Spicy and Sweet Stir-Fried Squid (Ojingeo Bokkeum)
The Ultimate Golden Recipe for Spicy and Sweet Ojingeo Bokkeum
Craving something spicy and sweet? This Ojingeo Bokkeum is the perfect dish! With just one plate of this, you won’t need any other side dishes for a complete meal. Enjoy the delightful combination of tender squid and crisp vegetables, brought together by our special, foolproof sauce.
Main Ingredients- 2 squids, cleaned and cut into bite-sized pieces
- 1/2 onion, sliced
- 2 cups cabbage, roughly chopped (about 1/4 head)
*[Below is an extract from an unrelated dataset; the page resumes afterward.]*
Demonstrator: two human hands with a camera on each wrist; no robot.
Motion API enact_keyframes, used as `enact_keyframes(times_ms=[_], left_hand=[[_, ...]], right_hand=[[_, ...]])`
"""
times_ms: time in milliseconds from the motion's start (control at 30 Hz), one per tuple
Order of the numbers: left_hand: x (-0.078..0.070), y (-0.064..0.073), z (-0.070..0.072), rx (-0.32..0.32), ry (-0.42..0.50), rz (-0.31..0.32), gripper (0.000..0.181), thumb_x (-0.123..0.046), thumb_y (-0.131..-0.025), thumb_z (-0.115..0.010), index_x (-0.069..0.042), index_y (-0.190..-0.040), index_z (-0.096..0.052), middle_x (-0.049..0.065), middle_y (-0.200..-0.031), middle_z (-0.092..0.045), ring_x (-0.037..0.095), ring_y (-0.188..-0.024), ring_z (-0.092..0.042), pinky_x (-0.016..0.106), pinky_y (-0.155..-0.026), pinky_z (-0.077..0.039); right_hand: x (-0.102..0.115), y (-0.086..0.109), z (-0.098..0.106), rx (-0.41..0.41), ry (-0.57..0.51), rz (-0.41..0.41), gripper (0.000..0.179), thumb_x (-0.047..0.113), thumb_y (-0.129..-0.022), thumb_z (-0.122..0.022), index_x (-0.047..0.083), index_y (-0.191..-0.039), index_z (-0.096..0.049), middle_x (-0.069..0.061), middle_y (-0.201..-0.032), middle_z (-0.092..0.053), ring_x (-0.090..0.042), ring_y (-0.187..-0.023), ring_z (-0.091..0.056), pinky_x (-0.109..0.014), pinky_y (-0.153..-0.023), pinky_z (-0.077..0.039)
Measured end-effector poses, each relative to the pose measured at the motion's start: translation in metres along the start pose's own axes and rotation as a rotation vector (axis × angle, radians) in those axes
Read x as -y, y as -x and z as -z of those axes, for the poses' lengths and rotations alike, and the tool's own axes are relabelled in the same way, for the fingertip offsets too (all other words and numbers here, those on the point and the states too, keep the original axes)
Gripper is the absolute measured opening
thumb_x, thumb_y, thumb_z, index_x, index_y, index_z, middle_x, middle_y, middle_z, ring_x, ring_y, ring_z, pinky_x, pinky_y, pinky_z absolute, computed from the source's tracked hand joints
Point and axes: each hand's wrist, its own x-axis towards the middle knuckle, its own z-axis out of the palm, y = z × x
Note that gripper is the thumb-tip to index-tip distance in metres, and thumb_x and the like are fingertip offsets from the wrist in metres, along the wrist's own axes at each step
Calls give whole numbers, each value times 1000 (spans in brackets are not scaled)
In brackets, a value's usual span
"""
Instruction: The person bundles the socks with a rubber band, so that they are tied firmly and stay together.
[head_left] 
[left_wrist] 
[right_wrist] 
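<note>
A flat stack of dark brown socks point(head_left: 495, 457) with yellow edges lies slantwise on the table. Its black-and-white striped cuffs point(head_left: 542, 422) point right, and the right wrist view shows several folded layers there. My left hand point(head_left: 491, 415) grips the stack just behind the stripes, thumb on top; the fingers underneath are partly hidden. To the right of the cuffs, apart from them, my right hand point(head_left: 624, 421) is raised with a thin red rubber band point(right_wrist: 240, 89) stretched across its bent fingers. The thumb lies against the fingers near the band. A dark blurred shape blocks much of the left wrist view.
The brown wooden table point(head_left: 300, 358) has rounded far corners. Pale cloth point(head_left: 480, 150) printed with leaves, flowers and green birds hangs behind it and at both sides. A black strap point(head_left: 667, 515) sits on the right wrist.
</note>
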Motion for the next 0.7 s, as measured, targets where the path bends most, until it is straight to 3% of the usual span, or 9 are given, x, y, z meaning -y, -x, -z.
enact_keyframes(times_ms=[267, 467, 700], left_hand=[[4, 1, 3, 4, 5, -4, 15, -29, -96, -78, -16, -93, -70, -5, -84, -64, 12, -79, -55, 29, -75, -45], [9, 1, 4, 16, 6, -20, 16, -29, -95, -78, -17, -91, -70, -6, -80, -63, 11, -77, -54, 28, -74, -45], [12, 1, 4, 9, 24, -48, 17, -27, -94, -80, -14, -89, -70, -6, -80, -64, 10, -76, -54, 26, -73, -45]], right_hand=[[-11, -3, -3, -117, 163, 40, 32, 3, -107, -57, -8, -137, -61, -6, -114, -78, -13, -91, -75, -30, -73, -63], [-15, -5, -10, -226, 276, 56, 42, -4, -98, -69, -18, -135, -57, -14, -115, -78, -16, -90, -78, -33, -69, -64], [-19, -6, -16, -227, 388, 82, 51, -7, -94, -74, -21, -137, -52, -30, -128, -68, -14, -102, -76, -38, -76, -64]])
- 1/2 green onion, diagonally sliced
- 2-3 Korean chili peppers, deseeded and chopped (adjust to taste)
- A little cooking oil
Cooking Instructions
Step 1
First, rinse the squid under cold water and cut it into bite-sized pieces, about 2-3 cm wide. If cleaning squid is daunting, you can easily purchase pre-cleaned squid from the seafood section at your local supermarket. (Tip: Cutting the squid into larger, bite-sized pieces enhances the chewy texture.)
Step 2
Next, prepare your vegetables. Slice the cabbage and onion into rough, bite-sized pieces. Cut the green onion diagonally, and finely chop the deseeded Korean chili peppers to add a pleasant heat. (Tip: Adjust the number of Korean chili peppers to control the spiciness of the dish.)
Step 3
Now, let’s make the star of the dish: the sauce! In a bowl, combine the gochujang, soy sauce, gochugaru, sugar, corn syrup, minced garlic, and black pepper. Mix well until all ingredients are fully incorporated to create a smooth, flavorful sauce. (Tip: You can adjust the ratio of sugar and syrup to achieve your desired level of sweetness and glossy finish.)
Step 4
Heat a little cooking oil in a pan over medium heat. Add the prepared squid and stir-fry for about 1-2 minutes, or until the squid turns opaque and releases some of its moisture. (Tip: Avoid overcooking the squid, as it can become tough. Stir-frying over medium-high heat for a short time is key.)
Step 5
Once the squid is partially cooked, add the sliced cabbage and onion to the pan. Continue to stir-fry over medium-high heat, allowing the vegetables to soften slightly while retaining their crispness. Stir-fry until the cabbage and onion begin to look translucent.
Step 6
When the vegetables are tender-crisp, pour in the prepared sauce. Toss everything together to ensure the squid and vegetables are evenly coated with the sauce. Reduce the heat to medium if the sauce seems to be cooking too quickly to prevent burning. Continue to stir-fry for another 1-2 minutes, ensuring the squid doesn’t become tough.
Step 7
Finally, add the diagonally sliced green onions and chopped Korean chili peppers. Give it a final quick stir-fry – your delicious Ojingeo Bokkeum is ready! Drizzle in the sesame oil for a fragrant finish and turn off the heat. (Tip: Adding sesame oil just before turning off the heat preserves its nutty aroma and flavor.)